### TRY IT
All lines from the one containing "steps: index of" down to the one containing "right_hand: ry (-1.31", both ends included, are to be given again exactly; omit the rest of the listing below.

### PROVIDED RECORDS

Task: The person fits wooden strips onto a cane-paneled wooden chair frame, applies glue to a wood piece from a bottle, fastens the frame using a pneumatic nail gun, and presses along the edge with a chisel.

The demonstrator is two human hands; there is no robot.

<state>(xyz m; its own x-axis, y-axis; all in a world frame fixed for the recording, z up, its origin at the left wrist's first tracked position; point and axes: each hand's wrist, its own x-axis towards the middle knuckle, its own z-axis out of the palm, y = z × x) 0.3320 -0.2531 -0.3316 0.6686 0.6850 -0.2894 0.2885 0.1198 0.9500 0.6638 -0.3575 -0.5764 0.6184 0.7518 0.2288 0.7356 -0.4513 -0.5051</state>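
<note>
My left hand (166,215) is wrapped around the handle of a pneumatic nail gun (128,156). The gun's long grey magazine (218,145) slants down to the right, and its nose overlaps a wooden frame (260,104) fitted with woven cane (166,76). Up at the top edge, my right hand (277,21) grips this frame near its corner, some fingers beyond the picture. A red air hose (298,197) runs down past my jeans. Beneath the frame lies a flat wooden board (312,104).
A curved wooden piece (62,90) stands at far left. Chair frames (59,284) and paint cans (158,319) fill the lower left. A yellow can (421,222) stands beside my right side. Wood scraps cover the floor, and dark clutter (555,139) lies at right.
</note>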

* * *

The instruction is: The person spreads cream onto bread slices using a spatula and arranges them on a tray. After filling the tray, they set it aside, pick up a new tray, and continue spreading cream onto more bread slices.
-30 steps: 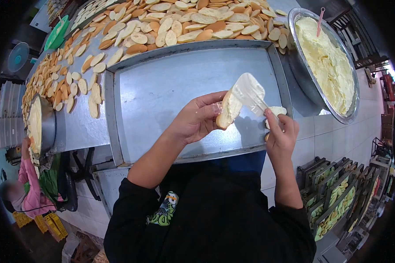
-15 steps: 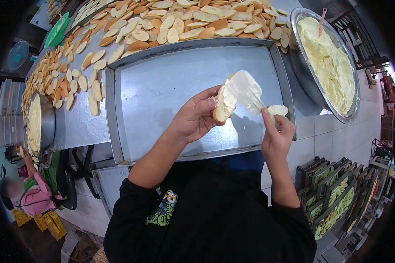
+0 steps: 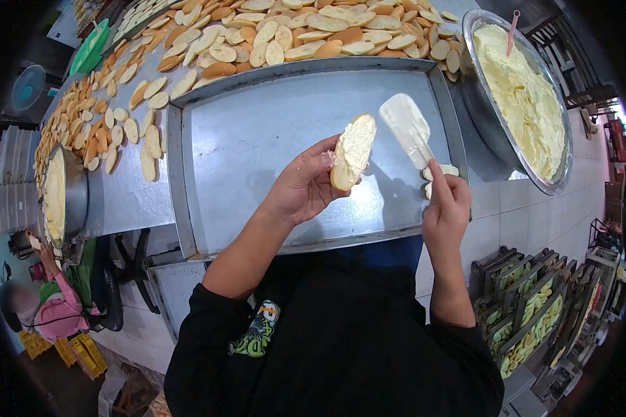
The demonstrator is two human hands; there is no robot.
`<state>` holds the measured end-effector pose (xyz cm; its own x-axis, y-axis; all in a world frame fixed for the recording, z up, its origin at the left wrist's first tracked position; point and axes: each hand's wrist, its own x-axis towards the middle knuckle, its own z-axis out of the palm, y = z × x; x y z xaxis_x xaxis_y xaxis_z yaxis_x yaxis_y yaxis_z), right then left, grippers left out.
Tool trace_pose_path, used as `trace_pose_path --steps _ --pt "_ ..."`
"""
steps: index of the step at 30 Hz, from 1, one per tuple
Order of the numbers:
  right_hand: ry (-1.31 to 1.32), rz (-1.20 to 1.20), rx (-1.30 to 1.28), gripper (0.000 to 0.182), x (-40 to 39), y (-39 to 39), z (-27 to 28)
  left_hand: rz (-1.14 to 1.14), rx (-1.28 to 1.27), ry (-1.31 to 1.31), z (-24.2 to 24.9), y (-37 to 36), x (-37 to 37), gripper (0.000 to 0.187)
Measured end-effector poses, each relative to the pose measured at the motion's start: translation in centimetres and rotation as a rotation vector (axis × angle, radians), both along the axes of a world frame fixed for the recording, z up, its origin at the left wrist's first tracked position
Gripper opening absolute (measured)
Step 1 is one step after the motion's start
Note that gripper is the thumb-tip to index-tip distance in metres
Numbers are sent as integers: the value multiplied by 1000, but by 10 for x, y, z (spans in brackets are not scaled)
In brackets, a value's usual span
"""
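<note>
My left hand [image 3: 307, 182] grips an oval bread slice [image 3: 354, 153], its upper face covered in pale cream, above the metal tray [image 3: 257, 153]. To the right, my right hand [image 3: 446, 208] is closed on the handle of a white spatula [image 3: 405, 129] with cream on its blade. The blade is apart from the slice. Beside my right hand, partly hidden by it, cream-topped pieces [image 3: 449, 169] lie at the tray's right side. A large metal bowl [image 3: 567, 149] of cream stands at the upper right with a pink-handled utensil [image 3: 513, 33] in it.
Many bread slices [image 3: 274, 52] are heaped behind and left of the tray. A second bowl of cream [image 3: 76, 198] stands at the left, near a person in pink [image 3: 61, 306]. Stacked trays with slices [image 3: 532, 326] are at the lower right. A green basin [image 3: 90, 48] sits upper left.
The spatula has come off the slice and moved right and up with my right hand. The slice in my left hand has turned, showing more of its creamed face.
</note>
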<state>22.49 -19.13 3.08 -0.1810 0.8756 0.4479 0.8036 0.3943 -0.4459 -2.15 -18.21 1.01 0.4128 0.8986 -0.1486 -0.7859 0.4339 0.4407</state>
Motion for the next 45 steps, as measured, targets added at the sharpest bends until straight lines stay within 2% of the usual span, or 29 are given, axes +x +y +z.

### OUTPUT OF THE EXERCISE
steps: index of the step at 30 Hz, from 1, one per tuple
Order of the numbers:
  right_hand: ry (-1.31 to 1.32), rz (-1.20 to 1.20), rx (-1.30 to 1.28), gripper (0.000 to 0.182), x (-40 to 39), y (-39 to 39), z (-27 to 28)

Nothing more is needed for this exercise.